The much bigger story involves saving money.

As Forest City Enterprises CFO Bob O’Brien told investment analysts in September 2010, “At the end of the day, it’s all about the cost of the capital. And if we can do it at a reasonable, affordable cost, we’ll do so."

Similarly, in an October 2007, then Forest City Ratner president Joanne Minieri told the Wall Street Journal, "Value creation is impacted tremendously when you have to pay more for financing proceeds."

Lowering the cost of capital

So Forest City, like other developers, has figured out a way to lower the cost of capital.

They're about to raise $249 million in cheap capital thanks to the federal government's loosely regulated EB-5 program, in which developers and entrepreneurs get to trade green cards in exchange for low-cost capital and purportedly job-creating investments.

New York-based attorney Yi Song reported 4/7/14 on the LexisNexis Venture Capital blog that the pending deal with the Greenland Group helped "the 498-investor EB-5 project, Atlantic Yards II in New York City [become] fully subscribed in under three months." Apparently the deceptive promotion worked well.

In other words, even though the deal with the Chinese government-owned holding company to buy 70% of the project going forward has not been fully approved, the big Chinese investor apparently helped give individual millionaires the confidence to park their money in "Atlantic Yards II" in exchange for green cards.

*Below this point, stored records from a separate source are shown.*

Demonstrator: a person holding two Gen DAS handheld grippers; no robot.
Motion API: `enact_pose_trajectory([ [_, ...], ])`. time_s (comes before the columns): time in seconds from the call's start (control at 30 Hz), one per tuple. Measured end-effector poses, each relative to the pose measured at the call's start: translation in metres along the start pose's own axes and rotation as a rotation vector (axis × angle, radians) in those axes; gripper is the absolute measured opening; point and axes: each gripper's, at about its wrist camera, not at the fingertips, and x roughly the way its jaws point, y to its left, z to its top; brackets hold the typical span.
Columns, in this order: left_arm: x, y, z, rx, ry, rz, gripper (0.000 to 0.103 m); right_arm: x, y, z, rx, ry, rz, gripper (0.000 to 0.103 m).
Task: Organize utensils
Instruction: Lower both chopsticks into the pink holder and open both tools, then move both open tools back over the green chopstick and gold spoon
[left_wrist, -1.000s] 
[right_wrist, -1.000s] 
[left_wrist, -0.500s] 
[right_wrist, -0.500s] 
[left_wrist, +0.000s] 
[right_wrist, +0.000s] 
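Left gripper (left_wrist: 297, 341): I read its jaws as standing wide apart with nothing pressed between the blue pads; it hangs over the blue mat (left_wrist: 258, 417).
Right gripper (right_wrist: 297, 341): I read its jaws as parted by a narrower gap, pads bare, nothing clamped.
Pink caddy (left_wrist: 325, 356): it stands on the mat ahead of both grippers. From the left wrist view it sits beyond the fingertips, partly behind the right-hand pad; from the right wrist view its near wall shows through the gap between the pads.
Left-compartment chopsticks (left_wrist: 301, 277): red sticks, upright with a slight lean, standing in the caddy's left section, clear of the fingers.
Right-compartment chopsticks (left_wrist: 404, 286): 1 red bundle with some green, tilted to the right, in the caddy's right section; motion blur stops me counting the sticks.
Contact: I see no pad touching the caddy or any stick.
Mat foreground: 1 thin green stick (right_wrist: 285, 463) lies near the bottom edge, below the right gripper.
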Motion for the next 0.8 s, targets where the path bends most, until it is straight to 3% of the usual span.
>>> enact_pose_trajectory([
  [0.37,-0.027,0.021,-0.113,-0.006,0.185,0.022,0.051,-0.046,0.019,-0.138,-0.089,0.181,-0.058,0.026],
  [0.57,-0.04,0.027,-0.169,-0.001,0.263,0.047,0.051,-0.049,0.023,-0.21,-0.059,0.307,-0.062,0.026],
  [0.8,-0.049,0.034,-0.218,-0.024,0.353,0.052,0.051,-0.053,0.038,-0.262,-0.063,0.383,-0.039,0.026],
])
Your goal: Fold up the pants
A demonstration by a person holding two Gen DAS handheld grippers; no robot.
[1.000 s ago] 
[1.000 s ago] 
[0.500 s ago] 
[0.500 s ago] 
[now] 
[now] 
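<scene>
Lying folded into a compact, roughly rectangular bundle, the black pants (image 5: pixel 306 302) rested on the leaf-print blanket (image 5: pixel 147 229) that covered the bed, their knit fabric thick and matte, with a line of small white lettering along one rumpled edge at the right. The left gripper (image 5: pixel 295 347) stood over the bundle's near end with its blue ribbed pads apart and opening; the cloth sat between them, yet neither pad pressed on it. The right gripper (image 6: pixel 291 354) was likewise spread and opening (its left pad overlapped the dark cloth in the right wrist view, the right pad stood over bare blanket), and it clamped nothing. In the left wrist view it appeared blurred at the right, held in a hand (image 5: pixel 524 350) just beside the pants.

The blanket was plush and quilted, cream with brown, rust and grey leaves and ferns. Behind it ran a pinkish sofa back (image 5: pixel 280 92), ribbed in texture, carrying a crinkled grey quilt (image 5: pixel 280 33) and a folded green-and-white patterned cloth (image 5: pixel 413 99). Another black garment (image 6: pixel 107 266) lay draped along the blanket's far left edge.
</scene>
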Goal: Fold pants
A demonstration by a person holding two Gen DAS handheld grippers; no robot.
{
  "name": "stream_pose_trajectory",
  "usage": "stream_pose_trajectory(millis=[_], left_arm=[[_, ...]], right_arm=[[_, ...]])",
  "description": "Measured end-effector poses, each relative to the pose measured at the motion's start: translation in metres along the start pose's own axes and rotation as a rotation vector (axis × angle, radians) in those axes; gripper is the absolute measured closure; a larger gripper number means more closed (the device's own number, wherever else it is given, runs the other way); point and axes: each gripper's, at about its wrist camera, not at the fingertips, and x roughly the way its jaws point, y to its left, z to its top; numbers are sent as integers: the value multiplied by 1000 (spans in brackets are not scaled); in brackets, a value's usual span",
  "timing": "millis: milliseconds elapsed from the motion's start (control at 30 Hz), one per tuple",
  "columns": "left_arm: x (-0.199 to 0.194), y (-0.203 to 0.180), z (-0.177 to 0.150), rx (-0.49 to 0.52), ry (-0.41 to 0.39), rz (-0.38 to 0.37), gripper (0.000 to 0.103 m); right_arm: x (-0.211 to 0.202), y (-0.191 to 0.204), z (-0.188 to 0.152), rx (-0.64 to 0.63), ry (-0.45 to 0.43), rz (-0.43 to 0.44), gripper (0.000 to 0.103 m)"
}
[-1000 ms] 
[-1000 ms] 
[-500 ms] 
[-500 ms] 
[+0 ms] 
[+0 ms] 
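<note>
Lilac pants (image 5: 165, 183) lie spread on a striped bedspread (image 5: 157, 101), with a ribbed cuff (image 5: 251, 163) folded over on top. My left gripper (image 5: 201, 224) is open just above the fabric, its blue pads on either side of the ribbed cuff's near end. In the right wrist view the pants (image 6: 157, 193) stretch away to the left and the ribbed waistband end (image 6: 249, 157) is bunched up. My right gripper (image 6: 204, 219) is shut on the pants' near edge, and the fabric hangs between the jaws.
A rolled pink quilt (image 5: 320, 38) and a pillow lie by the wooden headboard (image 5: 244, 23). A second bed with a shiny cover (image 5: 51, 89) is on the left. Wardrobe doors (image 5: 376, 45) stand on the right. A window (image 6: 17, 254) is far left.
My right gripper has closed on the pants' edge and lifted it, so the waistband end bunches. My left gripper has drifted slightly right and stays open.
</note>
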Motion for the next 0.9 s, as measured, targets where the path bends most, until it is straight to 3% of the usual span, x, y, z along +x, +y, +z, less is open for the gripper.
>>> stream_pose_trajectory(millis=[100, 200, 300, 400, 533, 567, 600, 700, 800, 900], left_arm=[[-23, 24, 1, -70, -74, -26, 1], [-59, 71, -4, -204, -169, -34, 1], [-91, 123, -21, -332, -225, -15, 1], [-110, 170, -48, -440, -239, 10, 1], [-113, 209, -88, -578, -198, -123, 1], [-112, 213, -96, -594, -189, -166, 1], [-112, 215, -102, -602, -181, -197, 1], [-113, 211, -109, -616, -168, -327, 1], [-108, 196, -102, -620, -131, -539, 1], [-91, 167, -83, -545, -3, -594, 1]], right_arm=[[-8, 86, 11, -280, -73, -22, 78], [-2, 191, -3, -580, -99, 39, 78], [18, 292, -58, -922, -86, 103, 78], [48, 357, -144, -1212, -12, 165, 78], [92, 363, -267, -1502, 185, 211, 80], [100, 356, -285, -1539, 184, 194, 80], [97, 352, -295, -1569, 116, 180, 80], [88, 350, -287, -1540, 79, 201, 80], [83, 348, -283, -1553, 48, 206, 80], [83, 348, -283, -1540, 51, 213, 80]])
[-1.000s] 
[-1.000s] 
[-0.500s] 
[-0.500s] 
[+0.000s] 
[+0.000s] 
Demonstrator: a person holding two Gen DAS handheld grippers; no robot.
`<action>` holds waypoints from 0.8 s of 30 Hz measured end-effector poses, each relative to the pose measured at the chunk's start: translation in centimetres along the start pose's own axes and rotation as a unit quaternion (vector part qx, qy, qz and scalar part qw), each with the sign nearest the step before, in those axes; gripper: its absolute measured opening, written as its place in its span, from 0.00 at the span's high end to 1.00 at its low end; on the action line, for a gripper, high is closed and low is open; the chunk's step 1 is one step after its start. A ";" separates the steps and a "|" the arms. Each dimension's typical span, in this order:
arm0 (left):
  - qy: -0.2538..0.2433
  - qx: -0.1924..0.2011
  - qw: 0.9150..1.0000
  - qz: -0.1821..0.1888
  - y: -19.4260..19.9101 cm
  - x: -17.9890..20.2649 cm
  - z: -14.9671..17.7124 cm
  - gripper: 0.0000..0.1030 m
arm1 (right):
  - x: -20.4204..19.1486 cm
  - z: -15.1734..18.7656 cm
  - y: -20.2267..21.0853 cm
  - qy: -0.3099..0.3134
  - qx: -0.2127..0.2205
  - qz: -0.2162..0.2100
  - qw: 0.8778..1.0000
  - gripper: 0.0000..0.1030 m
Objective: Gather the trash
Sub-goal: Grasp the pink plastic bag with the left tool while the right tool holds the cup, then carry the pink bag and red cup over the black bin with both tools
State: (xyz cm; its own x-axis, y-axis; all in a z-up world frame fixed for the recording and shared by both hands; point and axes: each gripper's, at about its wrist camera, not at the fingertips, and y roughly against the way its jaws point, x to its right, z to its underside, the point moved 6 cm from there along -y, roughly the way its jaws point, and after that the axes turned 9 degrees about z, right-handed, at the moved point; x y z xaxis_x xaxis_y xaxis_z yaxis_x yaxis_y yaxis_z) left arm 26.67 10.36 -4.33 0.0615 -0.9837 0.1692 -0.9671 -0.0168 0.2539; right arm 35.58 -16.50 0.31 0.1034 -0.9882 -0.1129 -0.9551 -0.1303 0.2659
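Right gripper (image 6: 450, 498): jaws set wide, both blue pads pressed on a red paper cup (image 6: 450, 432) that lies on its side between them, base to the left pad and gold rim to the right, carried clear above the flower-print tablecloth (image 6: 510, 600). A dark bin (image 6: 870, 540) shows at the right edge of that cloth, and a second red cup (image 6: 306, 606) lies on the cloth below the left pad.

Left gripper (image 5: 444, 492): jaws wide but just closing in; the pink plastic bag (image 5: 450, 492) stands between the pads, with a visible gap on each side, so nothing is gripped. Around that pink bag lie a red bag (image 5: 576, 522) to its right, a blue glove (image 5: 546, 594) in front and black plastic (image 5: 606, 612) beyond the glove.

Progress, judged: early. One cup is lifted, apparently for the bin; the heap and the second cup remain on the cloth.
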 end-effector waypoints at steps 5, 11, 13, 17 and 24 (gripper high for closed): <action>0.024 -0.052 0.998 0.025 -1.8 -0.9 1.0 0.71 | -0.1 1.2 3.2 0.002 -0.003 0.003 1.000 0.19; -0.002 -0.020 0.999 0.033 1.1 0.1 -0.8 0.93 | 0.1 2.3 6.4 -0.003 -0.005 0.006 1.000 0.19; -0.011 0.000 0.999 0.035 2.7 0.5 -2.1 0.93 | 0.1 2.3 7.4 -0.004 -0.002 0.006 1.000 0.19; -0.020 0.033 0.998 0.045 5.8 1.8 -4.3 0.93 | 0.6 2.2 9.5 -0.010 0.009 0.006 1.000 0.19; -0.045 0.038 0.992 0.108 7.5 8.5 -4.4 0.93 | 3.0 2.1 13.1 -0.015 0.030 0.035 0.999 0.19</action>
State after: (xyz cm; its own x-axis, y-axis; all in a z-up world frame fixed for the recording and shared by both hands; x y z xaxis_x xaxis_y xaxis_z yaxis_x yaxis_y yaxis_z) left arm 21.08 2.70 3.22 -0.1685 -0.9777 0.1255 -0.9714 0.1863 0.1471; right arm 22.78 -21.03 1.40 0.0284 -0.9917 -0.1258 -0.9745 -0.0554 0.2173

How much will the partneres save? We don't know the fees, or the interest rates, but it's safe to say the number is in the tens of millions of dollars, or more than $100 million.

So the question arises: what's next? In what other ways are they figuring to save?

Why does Forest City (with partners) continue misleading EB-5 promotion? Well, they got away with it the first time

Forest City Ratner and its anticipated Chinese partner stand to save tens of millions of dollars--maybe more--from $249 million in cheap capital raised through immigrant investors, but only if their clearly deceptive pitch to those investors gets a pass from federal regulators.

That was obviously a calculated risk, because, in 2010, even more clearly deceptive tactics got a pass. Forest City Ratner raised $228 million (the original goal was $249 million) from investors who prized getting green cards over a significant return on their investment, which they'd park for five to seven years.

(The justification for the federal EB-5 program is that the investments create jobs, but indirect/induced jobs can be counted and, in the case of Atlantic Yards, the project would go ahead without that investment. It merely lowered Forest City's cost of capital and, astoundingly, is considered kosher.)

Proof on video

"Can you tell us about the advantage of this problems, and what difference from other projects?" Gregg Hayden, a representative of the New York City Regional Center (NYCRC), representing the deal, was asked on a webcast in 2010.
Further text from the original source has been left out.